The authors are distinguished academics in the field of Iranian archaeology. Roger Matthews is Professor of Near Eastern Archaeology at the University of Reading, and Hassan Fazeli Nashli is Professor of Archaeology at the University of Tehran. Emphasizing that Iran’s ancient landscapes, climates, and environments are significant in reconstructing past lifeways and their sociopolitical structures, the authors focus on human-environment interactions, climate change, and societal fragility, and the impact of such interactions on individual and social identity, gender roles, craft specialization, and writing and sealing practices within the context of evolving societal formations.
Spanning twelve chapters and richly adorned with maps, photographs, and illustrations with a comprehensive bibliography, this book situates the archaeological evidence from Iran within a framework of issues and debates of current relevance. The authors have drawn heavily on original field reports, archaeological and palaeoclimatic evidence, iconographies, and synthetic studies to study the role of ancient Iran in shaping the modern world.
In Chapters Two and Three, by introducing Iran as a land of "prismatic" diversity in climates, landscapes, and environments, the authors foreground human-environment interactions as critical in the realignment and transformation of attributes of material culture from neighboring communities through all time periods. Chapter Four discusses the role of Iran as a land bridge for early migrations of hominins during the Palaeolithic and Middle Palaeolithic, with its boundaries connecting Asia, the Caucasus, and Europe. However, a pronounced physiography, its extremes of climate, and the shortage of great rivers kept Iranian inhabitants scattered. An analysis of Iran’s Neolithic period in Chapter Five is followed by that of the Chalcolithic period in Chapter Six. It notes the period coinciding with a climatic optimum enabling agricultural surpluses that underpinned the development of complex, state-level societies. A dry period with a collapse of rural settlement is premised to be influential in stimulating transregional social shifts in the Early Bronze Age (3200 BCE to 2100 BCE) including its succession by the Proto-Elamite “state” as a pan-Iranian identity (Chapter Seven).

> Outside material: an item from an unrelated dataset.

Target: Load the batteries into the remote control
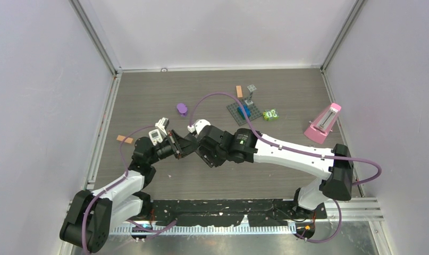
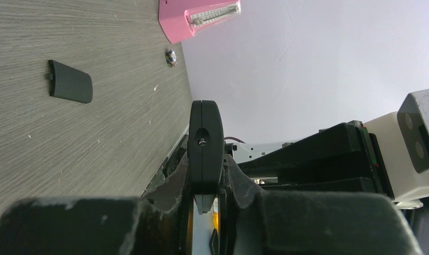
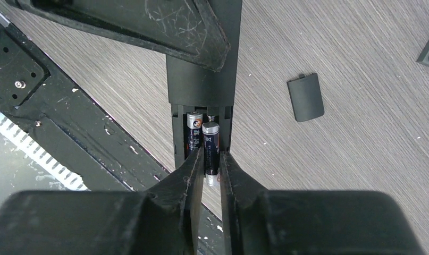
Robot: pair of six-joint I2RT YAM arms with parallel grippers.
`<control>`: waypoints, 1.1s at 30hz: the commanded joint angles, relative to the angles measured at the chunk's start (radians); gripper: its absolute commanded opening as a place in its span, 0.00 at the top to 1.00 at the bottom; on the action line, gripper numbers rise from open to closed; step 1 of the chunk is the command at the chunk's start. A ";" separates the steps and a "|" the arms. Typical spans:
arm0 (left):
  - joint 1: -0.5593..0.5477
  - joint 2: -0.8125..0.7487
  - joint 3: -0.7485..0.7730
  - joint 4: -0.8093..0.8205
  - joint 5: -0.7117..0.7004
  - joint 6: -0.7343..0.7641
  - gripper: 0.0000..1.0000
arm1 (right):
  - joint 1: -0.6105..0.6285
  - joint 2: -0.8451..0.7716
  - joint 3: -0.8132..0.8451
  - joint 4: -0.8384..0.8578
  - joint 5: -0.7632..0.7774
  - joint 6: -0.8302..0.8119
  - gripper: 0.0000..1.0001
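Two batteries show in the open compartment of the remote, and only the right wrist view shows them. The seated battery lies in the left slot. The second battery lies at the right slot, and I cannot tell whether it is fully down. The right claw is nearly closed, its fingers pressed to both sides of that second battery.

The left wrist view shows the remote edge-on, clamped in the tightly closed left claw. The compartment is out of sight in that view.

The loose battery cover lies flat on the table, apart from the remote. A pink metronome stands near the right edge.

From overhead both claws meet above the middle of the table, slightly toward its left edge. The remote and batteries cannot be made out among the dark parts there.
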 commanded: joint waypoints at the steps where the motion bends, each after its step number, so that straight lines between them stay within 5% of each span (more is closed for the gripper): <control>1: -0.006 0.000 0.017 0.102 0.026 -0.019 1.00 | 0.005 0.010 0.045 0.007 -0.004 0.000 0.75; 14: -0.006 0.030 0.012 0.103 0.007 -0.026 1.00 | -0.009 -0.033 0.106 -0.016 0.006 0.056 0.64; 19: -0.006 0.028 0.007 0.119 -0.037 -0.082 1.00 | -0.063 -0.123 0.066 0.008 0.029 0.135 0.49; 26: -0.006 -0.039 0.035 0.103 -0.109 -0.250 1.00 | -0.135 -0.386 -0.187 0.252 0.046 0.349 0.30; 33: -0.006 -0.187 0.107 -0.093 -0.205 -0.317 1.00 | -0.148 -0.546 -0.362 0.523 0.090 0.487 0.16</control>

Demonstrated by the Proto-Elamite written corpora, ancient Iran’s writing, a technique of statecraft, with an exclusive elite connection, is also taken to impinge upon the issue of social inequality.
Chapter Eight examines the palaeoclimatic evidence of the Early Transcaucasian Culture (ETC) of Iran in the early 3rd millennium BCE. High levels of precipitation may have caused the migrations. Transregional interactions of the emergent communities of southeastern and northeastern Iran are discussed in Chapter Nine. After the collapse of the ETC in Iran by 2400 BCE as the climate reverted to hotter and drier conditions, many sites were noted to be abandoned by permanent settlements for up to 1,200 years.
The settlement patterns in the Middle-Late Bronze Age (2100 BCE to 1250 BCE) are observed to be patchy until a period of darkness at c. 1100 BC lasting for up to 300 years (Chapter Ten). This episode of transregional disruption is stated to persist through the first phase of the Iron Age, 1250–330 BCE, markedly connected to the increased aridity and cold (Chapter Eleven). From 900 BCE, a recovery in temperature and rainfall levels possibly facilitated a resurgence of settlement and agricultural productivity that enabled the rise of the great states and empires of the mid- and late-Iron Age.
In sum, the authors have appealingly reconstructed Iran’s ancient lifeways since the Palaeolithic. Even with notable evidential blanks, the book is an excellent read for academicians, students of history, and history enthusiasts.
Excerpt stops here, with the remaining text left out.